I also think we in artistic leadership or any person in a position of influence with real vocal knowledge should show support for those in compromising instrumental positions and advocate for them instead of criticizing them. We should not only do this in private, but also in open discussion with those who compromise these artists. To further that, we should hold composers, directors, music staff, casting agents, and producers to greater account. Even if they are well educated about the human singing voice (which a great many are not), many of the individuals in these positions are often focused on a bottom line, a vision for a production or creative work, or something other than the physical limits or wellbeing of the singers onstage. We should continue to raise awareness that while technique can work wonders, it also has limits, and working within those boundaries allows singers to do their best and most sustainable work, which makes whole performances better.
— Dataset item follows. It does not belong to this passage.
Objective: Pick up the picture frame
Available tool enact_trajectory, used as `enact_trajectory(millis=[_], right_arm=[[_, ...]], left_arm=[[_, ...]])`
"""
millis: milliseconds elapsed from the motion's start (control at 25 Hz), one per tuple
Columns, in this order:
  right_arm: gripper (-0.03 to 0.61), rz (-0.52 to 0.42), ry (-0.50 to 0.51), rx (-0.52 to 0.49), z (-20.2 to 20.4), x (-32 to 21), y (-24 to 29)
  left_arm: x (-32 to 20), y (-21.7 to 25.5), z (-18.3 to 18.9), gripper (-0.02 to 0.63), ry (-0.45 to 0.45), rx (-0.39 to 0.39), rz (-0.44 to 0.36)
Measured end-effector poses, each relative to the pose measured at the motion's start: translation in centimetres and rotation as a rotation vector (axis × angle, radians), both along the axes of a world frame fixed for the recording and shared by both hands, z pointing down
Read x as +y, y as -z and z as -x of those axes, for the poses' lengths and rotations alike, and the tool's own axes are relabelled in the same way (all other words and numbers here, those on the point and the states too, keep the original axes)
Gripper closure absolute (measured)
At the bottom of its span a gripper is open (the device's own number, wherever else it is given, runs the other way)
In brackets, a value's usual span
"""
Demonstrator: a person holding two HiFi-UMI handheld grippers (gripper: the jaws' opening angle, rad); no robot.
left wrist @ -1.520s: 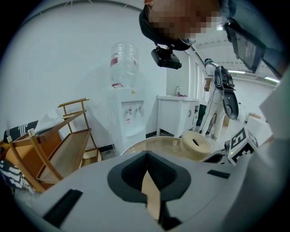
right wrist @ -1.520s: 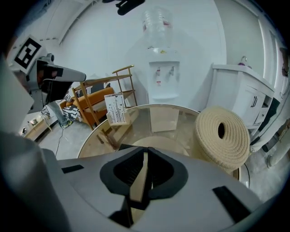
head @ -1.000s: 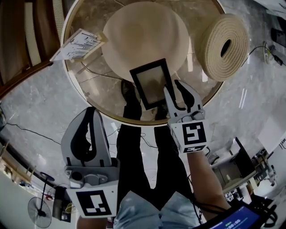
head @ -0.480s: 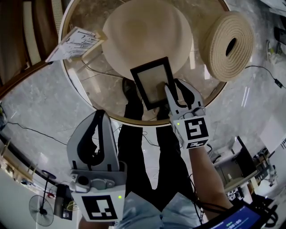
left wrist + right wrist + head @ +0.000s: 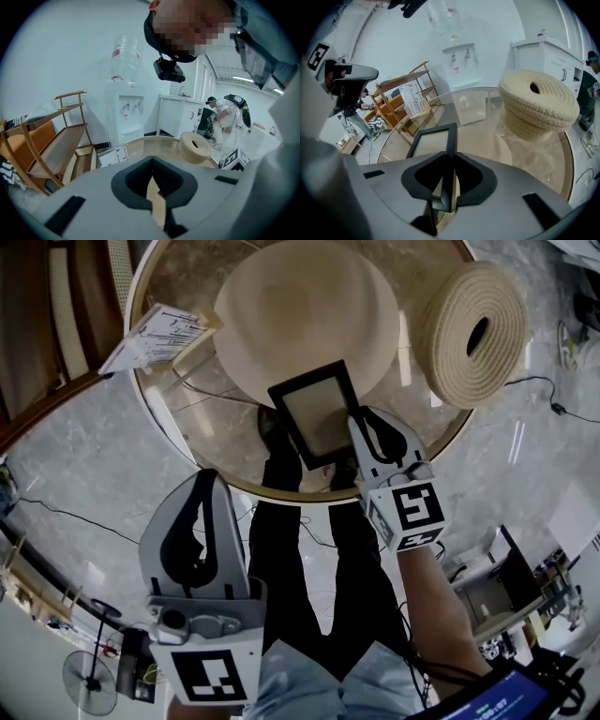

Finally, we should normalize talking about our shared vulnerabilities and recognize that we are human beings, not products for performance. And when we cannot do all of those things, or when we do all of these things, and we still happen to get hurt—as can sometimes happen—we should remind ourselves that our bodies have limits even when singing with the very best technique, and how we sing does not make us more or less valuable people.
 If you aren’t a singer and use technique, these ideas might apply to your discipline too!